##### RECORD EXTRACTS

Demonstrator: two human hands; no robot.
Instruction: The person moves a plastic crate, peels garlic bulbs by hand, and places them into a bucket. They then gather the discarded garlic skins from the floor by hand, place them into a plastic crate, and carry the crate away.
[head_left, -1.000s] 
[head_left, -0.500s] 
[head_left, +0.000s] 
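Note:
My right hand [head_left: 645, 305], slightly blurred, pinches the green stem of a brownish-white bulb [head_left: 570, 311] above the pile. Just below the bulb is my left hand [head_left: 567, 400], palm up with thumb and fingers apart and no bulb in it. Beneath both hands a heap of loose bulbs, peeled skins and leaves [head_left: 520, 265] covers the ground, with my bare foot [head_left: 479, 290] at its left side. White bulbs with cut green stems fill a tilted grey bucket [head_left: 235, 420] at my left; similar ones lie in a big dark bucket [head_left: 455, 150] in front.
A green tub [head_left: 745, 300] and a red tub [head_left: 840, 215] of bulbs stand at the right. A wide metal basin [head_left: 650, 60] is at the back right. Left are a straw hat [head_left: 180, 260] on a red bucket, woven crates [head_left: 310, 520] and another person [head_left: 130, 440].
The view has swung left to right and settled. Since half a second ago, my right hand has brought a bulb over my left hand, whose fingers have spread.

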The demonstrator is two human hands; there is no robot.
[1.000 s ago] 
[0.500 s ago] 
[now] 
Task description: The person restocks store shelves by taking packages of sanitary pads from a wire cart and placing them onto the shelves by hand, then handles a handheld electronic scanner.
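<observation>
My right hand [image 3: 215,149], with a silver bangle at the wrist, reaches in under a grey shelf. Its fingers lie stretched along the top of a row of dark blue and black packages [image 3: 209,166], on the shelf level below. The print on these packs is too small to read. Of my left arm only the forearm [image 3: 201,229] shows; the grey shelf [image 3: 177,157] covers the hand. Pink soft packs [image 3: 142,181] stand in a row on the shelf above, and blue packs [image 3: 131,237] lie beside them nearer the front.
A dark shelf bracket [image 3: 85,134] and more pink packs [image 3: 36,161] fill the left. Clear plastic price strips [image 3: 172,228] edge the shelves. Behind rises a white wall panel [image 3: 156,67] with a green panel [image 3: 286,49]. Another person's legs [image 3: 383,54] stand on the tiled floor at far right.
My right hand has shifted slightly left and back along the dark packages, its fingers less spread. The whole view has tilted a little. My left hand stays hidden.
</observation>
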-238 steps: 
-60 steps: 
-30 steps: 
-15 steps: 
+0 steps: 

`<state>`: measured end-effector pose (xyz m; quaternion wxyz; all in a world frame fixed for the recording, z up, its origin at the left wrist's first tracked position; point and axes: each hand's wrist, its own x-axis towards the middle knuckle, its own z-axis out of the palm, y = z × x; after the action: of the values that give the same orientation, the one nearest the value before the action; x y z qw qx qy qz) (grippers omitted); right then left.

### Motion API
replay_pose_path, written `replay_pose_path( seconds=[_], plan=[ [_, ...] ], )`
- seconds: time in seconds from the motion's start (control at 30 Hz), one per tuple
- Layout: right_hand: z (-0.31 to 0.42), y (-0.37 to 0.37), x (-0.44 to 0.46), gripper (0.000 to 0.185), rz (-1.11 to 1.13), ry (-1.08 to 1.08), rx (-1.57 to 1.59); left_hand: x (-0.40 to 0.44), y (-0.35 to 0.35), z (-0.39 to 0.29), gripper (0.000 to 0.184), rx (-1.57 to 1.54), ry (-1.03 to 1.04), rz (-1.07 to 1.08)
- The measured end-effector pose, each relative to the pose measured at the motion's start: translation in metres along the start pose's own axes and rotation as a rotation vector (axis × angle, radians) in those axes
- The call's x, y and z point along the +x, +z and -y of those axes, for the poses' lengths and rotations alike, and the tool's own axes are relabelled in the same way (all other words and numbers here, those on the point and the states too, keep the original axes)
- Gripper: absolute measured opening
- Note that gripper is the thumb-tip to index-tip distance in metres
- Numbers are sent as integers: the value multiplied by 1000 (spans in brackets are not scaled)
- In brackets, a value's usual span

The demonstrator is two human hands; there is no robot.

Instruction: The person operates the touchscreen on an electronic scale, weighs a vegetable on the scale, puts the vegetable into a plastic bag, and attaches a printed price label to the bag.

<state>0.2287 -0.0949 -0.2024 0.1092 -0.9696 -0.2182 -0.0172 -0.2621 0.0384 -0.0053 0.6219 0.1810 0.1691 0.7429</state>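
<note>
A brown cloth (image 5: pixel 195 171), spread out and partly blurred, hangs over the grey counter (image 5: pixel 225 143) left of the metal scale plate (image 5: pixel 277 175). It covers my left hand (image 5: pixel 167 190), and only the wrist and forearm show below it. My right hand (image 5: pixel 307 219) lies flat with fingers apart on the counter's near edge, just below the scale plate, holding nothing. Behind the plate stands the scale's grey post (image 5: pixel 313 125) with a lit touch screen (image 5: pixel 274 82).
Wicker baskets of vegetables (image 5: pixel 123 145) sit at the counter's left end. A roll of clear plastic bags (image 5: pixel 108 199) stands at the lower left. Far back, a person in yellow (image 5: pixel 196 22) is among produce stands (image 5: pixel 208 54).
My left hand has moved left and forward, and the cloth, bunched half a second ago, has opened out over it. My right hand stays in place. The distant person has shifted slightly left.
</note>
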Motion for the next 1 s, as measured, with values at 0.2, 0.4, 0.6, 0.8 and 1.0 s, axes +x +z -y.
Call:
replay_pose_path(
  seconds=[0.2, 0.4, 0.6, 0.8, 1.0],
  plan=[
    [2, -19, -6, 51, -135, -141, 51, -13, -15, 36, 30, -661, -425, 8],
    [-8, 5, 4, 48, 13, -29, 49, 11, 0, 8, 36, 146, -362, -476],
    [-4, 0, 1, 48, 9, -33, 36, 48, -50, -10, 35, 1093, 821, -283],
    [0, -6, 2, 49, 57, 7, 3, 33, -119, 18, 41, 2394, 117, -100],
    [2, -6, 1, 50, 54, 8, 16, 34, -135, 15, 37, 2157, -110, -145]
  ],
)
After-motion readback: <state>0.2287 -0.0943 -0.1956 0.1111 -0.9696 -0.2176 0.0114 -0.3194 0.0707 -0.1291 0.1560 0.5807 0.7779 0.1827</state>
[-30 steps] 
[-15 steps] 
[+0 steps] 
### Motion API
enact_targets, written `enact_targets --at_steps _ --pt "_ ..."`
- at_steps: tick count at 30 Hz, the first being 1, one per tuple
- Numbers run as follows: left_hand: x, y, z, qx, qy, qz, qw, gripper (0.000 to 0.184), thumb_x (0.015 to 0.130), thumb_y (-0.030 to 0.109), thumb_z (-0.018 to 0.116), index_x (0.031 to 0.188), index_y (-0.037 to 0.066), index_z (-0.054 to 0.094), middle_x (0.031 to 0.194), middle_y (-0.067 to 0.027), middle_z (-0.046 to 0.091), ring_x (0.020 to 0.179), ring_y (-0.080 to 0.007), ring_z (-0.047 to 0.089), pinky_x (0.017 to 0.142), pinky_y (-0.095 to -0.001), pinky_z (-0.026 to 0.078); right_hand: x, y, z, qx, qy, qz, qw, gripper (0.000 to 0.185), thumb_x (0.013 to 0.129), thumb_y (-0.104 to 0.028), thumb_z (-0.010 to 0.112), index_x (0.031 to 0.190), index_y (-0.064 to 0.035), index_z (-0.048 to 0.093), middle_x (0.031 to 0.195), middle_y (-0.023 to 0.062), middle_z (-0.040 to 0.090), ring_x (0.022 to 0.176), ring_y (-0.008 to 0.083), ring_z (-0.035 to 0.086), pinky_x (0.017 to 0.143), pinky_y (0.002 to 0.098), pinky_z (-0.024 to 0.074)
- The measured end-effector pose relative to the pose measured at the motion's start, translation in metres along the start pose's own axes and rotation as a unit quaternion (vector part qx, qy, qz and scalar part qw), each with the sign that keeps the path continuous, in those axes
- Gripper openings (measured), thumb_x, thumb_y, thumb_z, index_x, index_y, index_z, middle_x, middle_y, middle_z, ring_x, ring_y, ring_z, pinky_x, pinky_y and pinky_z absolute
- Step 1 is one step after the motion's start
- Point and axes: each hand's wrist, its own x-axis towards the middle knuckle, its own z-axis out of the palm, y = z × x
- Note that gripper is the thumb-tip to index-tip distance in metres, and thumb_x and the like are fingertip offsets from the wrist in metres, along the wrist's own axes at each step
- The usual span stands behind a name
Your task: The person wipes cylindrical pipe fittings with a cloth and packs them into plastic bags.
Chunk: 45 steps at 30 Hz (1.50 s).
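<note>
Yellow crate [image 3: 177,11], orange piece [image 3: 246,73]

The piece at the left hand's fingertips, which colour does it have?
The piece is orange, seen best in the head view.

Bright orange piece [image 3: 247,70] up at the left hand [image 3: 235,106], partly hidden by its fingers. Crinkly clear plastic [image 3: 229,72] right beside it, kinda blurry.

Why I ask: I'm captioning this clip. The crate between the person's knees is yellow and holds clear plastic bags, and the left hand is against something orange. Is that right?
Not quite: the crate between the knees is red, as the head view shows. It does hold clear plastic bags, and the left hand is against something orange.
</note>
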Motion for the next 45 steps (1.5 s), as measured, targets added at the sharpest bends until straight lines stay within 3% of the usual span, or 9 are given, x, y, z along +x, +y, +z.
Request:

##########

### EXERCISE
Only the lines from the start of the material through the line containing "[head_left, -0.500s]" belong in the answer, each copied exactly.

### OUTPUT
Demonstrator: two human hands; no robot.
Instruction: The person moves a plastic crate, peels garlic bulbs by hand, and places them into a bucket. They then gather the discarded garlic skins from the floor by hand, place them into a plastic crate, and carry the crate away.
[head_left, -1.000s] 
[head_left, -0.500s] 

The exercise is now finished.